Kreative Lösungen sind gefragt

Kein Lehrermangel in Zug – es hapert aber trotzdem

Noch mangle es in Zug nicht an Lehrern, so die Präsidentin des Zuger Lehrervereins Barbara Kurth. Doch bei kurzfristigen Absenzen kämpfe auch Zug. (Bild: mik/zvg)

Während der Kanton Luzern bereits Lehrerinnen aus dem nahen Ausland anwirbt, kann der Kanton Zug seine leeren Stellen gut besetzen. Doch nicht in allen Bereichen.

Um ihre unbesetzten Stellen an Schulen zu füllen, müssen Kantone wie Luzern immer kreativer werden: Flyeraktionen an der PH, Werbung in Österreich und Süddeutschland, Youtube-Videos, und sogar Pensionäre werden zurückgebeten (zentralplus berichtete). Aus Sorge hat die Fraktion Alternative – die Grünen (ALG) die Regierung gefragt, wie die Situation für den Kanton Zug aussieht.

Nun liegt die Antwort vor. Die Regierung kann die ALG dabei beruhigen: «Was die gemeindlichen Schulen betrifft, konnten grundsätzlich alle Stellen per Schuljahr 2022/23 besetzt werden.» Auch der Blick in eine der Antwort angehängten Tabelle zeigt: Auf jede zu besetzende Stelle haben sich mindestens doppelt so viele Bewerber gemeldet.

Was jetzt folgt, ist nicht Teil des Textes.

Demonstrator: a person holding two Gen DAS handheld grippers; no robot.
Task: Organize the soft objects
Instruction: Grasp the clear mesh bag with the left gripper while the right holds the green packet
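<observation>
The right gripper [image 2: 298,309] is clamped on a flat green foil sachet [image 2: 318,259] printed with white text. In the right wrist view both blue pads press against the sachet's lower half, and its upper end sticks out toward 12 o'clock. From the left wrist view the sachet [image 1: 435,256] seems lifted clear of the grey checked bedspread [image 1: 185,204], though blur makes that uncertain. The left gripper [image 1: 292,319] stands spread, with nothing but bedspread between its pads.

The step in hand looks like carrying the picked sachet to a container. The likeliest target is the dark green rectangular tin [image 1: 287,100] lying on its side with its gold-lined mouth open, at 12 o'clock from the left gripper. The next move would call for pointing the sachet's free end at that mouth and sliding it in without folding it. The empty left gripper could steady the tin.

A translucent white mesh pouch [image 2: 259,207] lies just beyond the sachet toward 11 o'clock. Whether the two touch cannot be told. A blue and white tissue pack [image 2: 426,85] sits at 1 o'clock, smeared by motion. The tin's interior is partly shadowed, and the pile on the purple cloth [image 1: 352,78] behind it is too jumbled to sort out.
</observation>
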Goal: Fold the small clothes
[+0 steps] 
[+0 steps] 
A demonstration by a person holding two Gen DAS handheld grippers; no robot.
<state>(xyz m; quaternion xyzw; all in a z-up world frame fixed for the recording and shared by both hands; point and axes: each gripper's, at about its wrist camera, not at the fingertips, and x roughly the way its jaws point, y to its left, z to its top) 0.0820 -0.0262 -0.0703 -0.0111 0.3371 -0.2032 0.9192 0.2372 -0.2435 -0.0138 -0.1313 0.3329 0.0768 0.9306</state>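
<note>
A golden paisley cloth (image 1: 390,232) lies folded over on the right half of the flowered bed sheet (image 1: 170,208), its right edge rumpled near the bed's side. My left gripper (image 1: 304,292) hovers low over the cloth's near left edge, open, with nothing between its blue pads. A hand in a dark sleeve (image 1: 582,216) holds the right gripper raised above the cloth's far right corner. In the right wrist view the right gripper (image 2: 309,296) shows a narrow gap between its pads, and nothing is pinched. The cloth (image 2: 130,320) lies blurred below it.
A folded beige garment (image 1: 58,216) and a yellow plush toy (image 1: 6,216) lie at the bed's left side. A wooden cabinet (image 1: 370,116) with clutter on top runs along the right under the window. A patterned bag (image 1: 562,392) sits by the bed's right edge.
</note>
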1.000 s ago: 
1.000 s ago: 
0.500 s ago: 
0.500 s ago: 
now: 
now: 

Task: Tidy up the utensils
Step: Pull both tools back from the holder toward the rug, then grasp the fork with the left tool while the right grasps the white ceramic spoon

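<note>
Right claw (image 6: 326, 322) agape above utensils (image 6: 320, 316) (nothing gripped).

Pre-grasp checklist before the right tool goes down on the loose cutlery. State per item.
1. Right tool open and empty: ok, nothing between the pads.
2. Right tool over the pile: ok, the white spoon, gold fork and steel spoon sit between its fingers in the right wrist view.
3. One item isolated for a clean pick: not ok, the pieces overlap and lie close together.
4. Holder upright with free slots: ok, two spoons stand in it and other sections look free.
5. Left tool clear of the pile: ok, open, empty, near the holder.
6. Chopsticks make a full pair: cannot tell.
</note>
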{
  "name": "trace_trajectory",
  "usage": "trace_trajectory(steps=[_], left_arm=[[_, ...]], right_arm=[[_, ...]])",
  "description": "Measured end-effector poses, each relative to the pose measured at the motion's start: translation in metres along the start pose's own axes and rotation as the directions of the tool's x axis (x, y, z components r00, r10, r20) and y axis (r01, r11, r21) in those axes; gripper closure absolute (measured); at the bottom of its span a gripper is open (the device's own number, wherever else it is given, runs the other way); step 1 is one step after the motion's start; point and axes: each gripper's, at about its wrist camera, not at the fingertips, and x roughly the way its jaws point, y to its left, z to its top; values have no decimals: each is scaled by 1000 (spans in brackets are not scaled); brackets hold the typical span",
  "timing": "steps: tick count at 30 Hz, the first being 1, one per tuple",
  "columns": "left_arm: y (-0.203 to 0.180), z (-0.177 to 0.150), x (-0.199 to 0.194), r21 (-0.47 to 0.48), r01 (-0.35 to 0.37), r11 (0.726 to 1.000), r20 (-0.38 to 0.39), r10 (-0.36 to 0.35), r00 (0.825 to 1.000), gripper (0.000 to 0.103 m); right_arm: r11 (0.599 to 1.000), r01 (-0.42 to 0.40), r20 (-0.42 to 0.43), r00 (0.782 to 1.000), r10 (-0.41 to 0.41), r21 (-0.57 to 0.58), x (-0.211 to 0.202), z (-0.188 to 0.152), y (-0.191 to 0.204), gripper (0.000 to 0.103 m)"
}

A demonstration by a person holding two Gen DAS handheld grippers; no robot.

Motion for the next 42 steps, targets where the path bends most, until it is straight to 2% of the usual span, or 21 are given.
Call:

Zug profitiert von langen Kündigungsfristen

Dabei profitiere der Kanton Zug massgeblich von «guten Rahmenbedingungen und der guten geografischen Lage», wie Bildungsdirektor Stephan Schleiss (SVP) auf Anfrage schreibt. Dies bestätigt auch Barbara Kurth, Präsidentin des Lehrerinnen- und Lehrervereins Kanton Zug (LVZ): «Attraktiv ist sicher die gute Infrastruktur und die verlässliche Lohnentwicklung.»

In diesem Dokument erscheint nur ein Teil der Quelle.